Femme Fatale
Fragmento de la novela «Los Desajustados», por Rojo Robles

Portada por: Félix & Adriana Adorno
Marcia piensa en mujeres fatales, en los personajes que ha leído y visto. Piensa en el noir. Le gustaría vivir para siempre en el universo noir. Ella sería una mujer fatal. No lo dudaría un instante. La realidad tiene muchos huecos rellenos de aburrimiento y desesperanza. Hay mucho tiempo muerto en la realidad. En el noir no hay tiempo muerto. A veces la gente espera en la oscuridad pero esta espera está alimentada de grandes posibilidades de acción. Cada suceso tiene repercusiones. Cada pistola apuntada tiene su peligro a cuestas. Grandes emociones. No hay tiempo para pensar el amor aunque sí para hacerlo. En teoría la idea de secuestrar al Sr. Galíndez parece sacada de un noir. Esto le encanta a Marcia. Gracias a su propia iniciativa vengativa su vida estaba tomando los tonos grises oscuros del noir. Con una corbata amarrarían la boca del Sr. Galíndez, una corbata azul celeste que le haga contraste a la sombra de la barba naciente. Le amarrarían las manos a la espalda con una soga áspera. En caso de improperios, Paliedemes podría descojonarle la quijada con un puño. Ella puede darle en la nuca con la culata de un revolver (el Sr. Galíndez tiene una cara perfecta para ser machacada por los otros).

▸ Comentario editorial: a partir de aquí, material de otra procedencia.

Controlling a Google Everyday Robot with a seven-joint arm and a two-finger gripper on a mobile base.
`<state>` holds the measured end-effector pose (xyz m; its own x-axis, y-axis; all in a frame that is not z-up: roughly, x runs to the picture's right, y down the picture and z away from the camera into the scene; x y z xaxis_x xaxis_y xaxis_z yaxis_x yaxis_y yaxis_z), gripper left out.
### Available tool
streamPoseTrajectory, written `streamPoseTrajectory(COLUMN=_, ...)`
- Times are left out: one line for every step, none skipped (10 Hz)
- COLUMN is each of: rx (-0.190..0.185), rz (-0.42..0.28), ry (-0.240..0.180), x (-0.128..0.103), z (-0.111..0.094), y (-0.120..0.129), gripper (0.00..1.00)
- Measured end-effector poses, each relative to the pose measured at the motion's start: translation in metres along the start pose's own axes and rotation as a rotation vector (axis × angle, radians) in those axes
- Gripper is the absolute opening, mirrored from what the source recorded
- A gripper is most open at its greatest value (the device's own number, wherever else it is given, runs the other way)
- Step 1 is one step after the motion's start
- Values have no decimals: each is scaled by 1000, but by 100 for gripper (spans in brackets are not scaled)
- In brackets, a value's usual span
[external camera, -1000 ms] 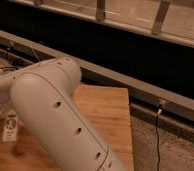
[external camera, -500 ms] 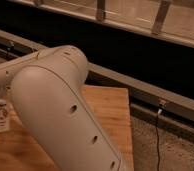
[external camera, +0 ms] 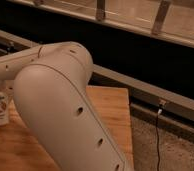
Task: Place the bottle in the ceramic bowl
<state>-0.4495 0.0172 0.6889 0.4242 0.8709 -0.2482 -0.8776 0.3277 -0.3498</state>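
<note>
Well, the gripper is hidden near the left edge behind the arm (external camera: 60, 110); it's closed, but I can't tell whether it grips the bottle (external camera: 0, 109), which shows upright at the left edge over the wooden table (external camera: 110, 115). No ceramic bowl in view, so the placing looks not yet done. The bottle's label carries an orange-and-white mark, unreadable.

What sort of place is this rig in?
Probably a lab or workshop space: wooden tabletop, speckled floor with a loose cable, glass panels on metal posts above a dark wall. The gripper, shut, is out of view past the left edge, beyond the arm, near the bottle.
</note>
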Motion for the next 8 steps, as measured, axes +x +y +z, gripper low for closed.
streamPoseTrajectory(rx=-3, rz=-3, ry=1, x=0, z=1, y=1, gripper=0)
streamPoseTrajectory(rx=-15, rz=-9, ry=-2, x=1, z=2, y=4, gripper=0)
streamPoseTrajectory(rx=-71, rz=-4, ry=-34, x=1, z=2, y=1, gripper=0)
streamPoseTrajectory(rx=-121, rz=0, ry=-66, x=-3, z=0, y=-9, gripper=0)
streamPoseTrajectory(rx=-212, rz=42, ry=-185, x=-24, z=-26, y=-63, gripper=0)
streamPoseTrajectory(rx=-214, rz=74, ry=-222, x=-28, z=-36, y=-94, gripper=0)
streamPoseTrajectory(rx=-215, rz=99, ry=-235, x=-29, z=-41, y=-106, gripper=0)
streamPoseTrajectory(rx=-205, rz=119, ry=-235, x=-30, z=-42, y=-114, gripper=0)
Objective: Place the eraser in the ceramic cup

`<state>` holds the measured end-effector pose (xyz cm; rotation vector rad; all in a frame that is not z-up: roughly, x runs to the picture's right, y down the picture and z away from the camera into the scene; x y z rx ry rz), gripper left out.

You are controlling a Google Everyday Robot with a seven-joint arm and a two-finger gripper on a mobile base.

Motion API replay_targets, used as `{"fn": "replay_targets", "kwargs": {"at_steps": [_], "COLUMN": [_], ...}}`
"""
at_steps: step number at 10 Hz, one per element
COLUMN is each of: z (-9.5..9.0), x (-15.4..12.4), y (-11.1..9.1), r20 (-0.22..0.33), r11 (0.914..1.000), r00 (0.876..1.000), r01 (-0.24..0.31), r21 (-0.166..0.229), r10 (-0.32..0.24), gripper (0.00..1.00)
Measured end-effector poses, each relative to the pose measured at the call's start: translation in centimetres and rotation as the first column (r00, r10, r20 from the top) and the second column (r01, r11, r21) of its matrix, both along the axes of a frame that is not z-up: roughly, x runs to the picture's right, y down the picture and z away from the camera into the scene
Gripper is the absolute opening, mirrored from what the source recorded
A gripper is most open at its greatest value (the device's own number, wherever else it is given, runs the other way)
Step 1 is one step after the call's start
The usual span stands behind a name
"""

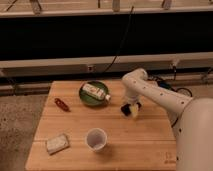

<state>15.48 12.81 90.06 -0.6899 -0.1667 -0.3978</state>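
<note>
The ceramic cup (96, 138) is whitish and round, and stands upright and empty-looking at the front middle of the wooden table (145, 145). My gripper (129, 109) hangs low over the table's right middle, behind and to the right of the cup and just right of the green plate. A small dark shape shows at the gripper's tip. I cannot tell whether this is the black eraser or whether it is held. No eraser lies in plain view elsewhere on the table.
A green plate (86, 98) holds a white-and-orange oblong package (96, 91) at the back middle. A small red object (62, 104) lies at the left. A pale grey-white square pad (57, 143) lies at the front left. A dark wall with cables runs behind.
</note>
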Motion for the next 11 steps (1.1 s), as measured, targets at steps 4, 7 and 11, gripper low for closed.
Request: {"fn": "replay_targets", "kwargs": {"at_steps": [4,7,11], "z": [0.13,0.25,0.26], "x": [0.1,0.14,0.17], "y": [0.12,0.22,0.33], "r20": [0.004,0.009,0.013], "r11": [1.0,0.9999,0.9997], "r00": [1.0,1.0,1.0], "r01": [0.005,0.01,0.017], "r21": [-0.006,-0.01,-0.015], "r10": [-0.005,-0.01,-0.017], "gripper": [0.8,0.71,0.38]}}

Marcia no tiene revolver. No tiene licencia para portar ni comprar armas, no conoce el mercado negro. Sólo tiene una navaja filosa de afeitar. Las mujeres fatales están borrachas. Los hombres duros están borrachos. Beben licor fuerte porque eso alimenta sus entrañas. Manejan las borracheras con destreza de gatos. Están sueltos y desprovistos de inseguridades, pero no hacen el payaso. Ni ellos, ni ellas. ¿Y si el señor Galíndez se defiende? ¿Quién le aseguraba que él sería un rehén dócil, una buena víctima? Las mujeres fatales actúan sin enredarse en esas consideraciones. El universo noir está poblado por gentes que defienden el gesto preciso, que se afirman en todo momento. No pueden ser escamoteados y si lo son, sus enemigos pagan las afrentas. Existe la reflexión pero es una reflexión rápida y concisa. Existe la pena pero con el próximo trago se cura. Existe la soledad pero ella es como un gimnasio, hace fuerte a aquel que lo visita.
Marcia no quiso llamar a Paliedemes. Decidió que lo mejor era que se dijeran lo justo y necesario. Se sobreentenderían en cada silencio de la noche. Prenderían muy pocas luces. Se besarían en la oscuridad con un leve gusto a sangre en los labios. Observarían los movimientos de la ciudad sonámbula.
Marcia tendrá que ir a la ferretería para comprar la soga. Ella irá a una tienda de caballeros para comprar esa corbata color azul cielo. Marcia tendrá que conformarse con un cuchillo de la cocina, con un solo traje de noche, con el whisky más barato del supermercado. De repente se sintió mal en su tren de pensamiento noir. De repente la realidad se volvió pesada y se dobló sobre sí misma. Mostró sus colmillos, unas garras sucias. El plan carecía de esa facilidad ostentosa de las películas. La corbata, la soga, el whisky todo había que comprarlo. Sospechaba que Paliedemes no entendía su plan, que no estaba en los pantalones de Humphrey Bogart, de James Dean o Harvey Keitel. Paliedemes era un escritor pobretón, algo atormentado y perdido, un flaco loco que sufría de jaquecas y que tenía un hermano en coma. Nada que ver con el Marlowe de Chandler o los vericuetos de Hammett. La realidad se dobló. El secuestro podía terminar fácilmente en desastre. Marcia es muy nerviosa, piensa mucho las cosas antes de hacerlas. No corre rápido, no es sigilosa. A veces sin quererlo sentía que todo se le salía de sus manos, que sus dedos no lograban asir los contornos de las cosas más crueles. Se daba cuenta que su acto tendría que ser el símbolo de unos tiempos llenos de medidas extremas y pobreza moral. Había que hacerlo. Secuestrarlo aunque produjera algo de asco. Aunque por el resto de las mañanas el sentimiento que prevaleciera fuera la desidia. A esta situación había que torcerle los cuernos.
Marcia sabe que a las mujeres fatales les gusta la poesía aunque jamás se lo confesarían a nadie.